:: Data excerpts ::
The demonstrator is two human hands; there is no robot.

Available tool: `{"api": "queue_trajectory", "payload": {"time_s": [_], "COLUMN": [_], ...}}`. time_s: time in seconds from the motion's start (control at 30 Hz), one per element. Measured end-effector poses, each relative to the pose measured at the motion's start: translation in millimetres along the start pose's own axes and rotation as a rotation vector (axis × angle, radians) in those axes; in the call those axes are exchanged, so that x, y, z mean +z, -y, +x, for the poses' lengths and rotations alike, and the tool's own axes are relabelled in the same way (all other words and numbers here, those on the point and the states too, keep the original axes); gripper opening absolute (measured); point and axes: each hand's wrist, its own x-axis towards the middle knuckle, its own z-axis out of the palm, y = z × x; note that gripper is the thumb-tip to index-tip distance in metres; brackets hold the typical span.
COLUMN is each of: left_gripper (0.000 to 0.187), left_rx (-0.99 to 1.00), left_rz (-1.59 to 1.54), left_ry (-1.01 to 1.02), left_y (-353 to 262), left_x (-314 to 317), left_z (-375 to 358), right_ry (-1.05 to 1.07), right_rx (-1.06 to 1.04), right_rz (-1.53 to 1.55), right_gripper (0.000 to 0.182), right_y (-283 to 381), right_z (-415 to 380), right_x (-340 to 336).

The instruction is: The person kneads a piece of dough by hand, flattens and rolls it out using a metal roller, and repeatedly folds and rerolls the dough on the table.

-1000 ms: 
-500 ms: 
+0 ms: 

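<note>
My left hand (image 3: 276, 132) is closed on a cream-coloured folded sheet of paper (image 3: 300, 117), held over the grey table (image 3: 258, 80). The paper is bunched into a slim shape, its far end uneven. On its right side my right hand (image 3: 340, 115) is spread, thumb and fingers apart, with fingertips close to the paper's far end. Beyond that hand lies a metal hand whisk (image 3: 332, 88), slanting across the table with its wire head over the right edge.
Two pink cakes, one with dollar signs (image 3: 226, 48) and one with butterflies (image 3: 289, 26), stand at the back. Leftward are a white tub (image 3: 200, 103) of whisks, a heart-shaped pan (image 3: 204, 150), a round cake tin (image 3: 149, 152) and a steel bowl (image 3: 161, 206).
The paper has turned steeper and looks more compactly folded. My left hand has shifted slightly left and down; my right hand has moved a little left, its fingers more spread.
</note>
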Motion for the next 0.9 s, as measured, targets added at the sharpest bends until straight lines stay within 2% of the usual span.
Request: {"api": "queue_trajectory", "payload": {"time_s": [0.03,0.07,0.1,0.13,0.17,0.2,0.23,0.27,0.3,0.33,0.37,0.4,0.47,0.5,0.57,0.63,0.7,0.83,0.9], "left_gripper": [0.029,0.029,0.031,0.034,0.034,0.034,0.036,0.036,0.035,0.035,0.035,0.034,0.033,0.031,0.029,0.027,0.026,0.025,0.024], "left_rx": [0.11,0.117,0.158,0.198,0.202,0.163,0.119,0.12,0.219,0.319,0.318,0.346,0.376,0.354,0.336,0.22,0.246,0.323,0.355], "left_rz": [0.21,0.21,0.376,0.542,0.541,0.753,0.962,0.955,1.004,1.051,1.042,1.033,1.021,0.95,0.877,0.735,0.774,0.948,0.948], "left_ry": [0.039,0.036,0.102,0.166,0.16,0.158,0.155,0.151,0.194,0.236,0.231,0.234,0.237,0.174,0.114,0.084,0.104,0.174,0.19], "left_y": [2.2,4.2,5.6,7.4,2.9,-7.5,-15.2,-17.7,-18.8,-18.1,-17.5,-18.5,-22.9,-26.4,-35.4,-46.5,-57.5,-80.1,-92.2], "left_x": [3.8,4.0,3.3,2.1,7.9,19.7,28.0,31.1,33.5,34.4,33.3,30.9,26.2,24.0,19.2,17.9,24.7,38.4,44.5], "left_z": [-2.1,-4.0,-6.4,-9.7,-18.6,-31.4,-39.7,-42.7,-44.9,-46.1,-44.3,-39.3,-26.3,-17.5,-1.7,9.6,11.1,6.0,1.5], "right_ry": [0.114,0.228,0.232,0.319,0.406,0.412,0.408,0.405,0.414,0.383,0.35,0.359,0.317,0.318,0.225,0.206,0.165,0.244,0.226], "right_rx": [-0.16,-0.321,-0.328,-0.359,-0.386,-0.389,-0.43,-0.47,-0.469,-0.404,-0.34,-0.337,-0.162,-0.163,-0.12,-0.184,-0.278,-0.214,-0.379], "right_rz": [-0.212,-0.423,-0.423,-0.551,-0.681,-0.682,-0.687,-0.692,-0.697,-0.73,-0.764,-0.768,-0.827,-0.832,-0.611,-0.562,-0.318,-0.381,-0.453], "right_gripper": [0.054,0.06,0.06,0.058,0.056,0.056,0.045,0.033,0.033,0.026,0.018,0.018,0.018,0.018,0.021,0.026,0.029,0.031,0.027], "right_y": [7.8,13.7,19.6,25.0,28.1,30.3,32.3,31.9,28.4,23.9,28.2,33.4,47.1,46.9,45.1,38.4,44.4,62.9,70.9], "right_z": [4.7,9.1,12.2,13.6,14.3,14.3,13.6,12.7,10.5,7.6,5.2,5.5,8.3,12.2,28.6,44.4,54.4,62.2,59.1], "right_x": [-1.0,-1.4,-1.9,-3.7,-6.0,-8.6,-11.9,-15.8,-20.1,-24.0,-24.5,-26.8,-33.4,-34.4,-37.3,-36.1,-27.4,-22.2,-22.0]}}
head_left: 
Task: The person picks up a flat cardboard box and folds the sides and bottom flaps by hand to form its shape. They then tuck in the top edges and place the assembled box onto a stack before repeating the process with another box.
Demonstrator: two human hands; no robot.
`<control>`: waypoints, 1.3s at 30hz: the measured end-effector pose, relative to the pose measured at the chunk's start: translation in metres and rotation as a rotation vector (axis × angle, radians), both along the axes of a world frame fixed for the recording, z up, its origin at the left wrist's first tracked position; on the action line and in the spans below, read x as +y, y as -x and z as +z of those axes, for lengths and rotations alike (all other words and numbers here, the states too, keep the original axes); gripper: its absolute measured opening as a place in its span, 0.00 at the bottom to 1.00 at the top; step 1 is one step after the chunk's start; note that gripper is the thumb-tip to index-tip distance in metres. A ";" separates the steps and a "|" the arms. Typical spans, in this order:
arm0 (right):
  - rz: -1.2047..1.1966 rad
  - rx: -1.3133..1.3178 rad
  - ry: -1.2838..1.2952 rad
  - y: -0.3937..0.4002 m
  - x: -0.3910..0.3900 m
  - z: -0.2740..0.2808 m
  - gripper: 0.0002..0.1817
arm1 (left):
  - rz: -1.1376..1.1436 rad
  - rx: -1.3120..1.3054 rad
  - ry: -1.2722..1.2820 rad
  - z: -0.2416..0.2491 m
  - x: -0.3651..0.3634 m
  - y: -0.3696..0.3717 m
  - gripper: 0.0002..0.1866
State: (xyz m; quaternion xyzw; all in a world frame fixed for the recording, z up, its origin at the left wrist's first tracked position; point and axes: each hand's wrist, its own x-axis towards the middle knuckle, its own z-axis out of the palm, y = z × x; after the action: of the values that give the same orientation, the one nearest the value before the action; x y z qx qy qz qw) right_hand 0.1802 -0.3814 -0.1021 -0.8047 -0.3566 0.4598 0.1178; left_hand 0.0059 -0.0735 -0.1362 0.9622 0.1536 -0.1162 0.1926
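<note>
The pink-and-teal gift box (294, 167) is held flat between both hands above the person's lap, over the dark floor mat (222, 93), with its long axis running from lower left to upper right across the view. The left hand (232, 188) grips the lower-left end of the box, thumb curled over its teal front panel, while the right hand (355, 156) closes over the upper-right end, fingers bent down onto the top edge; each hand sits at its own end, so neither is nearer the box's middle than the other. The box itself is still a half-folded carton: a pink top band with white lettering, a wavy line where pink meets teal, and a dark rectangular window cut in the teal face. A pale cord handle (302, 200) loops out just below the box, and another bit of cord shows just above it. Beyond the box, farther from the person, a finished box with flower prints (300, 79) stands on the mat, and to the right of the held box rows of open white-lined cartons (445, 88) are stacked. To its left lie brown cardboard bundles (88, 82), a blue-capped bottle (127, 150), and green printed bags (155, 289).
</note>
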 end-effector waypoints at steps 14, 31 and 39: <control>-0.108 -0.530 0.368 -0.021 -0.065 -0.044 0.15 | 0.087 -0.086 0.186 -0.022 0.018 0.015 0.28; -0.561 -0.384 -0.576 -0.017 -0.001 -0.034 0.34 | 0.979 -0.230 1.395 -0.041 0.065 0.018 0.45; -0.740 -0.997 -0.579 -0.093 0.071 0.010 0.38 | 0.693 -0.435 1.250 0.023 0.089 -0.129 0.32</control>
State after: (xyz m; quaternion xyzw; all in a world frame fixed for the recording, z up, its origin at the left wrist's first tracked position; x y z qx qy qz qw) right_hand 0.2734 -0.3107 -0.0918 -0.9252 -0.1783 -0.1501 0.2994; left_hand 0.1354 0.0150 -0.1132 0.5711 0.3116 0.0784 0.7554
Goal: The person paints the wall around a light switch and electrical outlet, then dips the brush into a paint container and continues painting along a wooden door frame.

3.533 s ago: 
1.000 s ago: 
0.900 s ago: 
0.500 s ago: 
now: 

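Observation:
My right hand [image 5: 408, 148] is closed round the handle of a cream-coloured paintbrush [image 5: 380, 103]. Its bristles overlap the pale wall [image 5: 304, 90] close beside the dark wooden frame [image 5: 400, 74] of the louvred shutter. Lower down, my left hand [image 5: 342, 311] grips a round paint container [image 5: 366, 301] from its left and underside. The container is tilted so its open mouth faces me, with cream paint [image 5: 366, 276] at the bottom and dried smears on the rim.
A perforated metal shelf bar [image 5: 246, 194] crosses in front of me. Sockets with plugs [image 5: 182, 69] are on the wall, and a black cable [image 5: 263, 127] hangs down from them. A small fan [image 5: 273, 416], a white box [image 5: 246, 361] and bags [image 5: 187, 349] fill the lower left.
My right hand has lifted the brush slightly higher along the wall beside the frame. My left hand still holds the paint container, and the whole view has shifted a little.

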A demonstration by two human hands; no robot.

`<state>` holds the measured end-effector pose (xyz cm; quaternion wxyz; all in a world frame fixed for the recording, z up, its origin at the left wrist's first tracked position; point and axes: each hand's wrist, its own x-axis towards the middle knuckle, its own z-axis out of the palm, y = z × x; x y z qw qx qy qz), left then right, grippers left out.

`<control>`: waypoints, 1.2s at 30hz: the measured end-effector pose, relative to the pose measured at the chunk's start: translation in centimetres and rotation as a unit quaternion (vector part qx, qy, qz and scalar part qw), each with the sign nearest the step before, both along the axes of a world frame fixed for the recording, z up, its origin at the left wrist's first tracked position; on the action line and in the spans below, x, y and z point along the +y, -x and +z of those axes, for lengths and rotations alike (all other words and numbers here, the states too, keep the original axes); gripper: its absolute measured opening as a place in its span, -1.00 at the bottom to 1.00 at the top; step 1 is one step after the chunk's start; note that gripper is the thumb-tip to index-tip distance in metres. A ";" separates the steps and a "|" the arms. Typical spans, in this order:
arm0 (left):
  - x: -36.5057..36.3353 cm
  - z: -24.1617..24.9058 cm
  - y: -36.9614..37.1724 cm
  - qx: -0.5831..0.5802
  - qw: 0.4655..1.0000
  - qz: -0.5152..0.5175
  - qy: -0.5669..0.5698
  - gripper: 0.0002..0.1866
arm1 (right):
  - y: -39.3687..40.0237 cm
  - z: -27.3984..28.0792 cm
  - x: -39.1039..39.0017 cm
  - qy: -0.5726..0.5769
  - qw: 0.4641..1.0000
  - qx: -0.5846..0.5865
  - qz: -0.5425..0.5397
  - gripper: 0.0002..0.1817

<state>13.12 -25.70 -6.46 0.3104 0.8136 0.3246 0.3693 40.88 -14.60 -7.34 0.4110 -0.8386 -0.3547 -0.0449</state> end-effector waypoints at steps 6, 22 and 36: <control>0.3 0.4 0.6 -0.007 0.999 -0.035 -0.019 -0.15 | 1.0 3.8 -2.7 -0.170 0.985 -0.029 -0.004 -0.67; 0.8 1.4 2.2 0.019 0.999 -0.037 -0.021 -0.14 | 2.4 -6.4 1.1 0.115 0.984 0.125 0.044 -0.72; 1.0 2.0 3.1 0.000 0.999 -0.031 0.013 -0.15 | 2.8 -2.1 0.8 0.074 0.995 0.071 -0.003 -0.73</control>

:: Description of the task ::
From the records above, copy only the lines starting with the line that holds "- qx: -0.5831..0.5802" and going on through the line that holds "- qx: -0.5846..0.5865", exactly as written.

:: The completed task ::
  - qx: -0.5831..0.5802
  - qw: 0.4655..1.0000
  - qz: -0.5152..0.5175
  - qy: -0.5669..0.5698
  - gripper: 0.0002..0.1866
arm1 (right):
  - y: -39.3687..40.0237 cm
  - z: -27.3984..28.0792 cm
  - x: -39.1039..39.0017 cm
  - qy: -0.5726..0.5769
  - qw: 0.4641..1.0000
  - qx: -0.5846..0.5865

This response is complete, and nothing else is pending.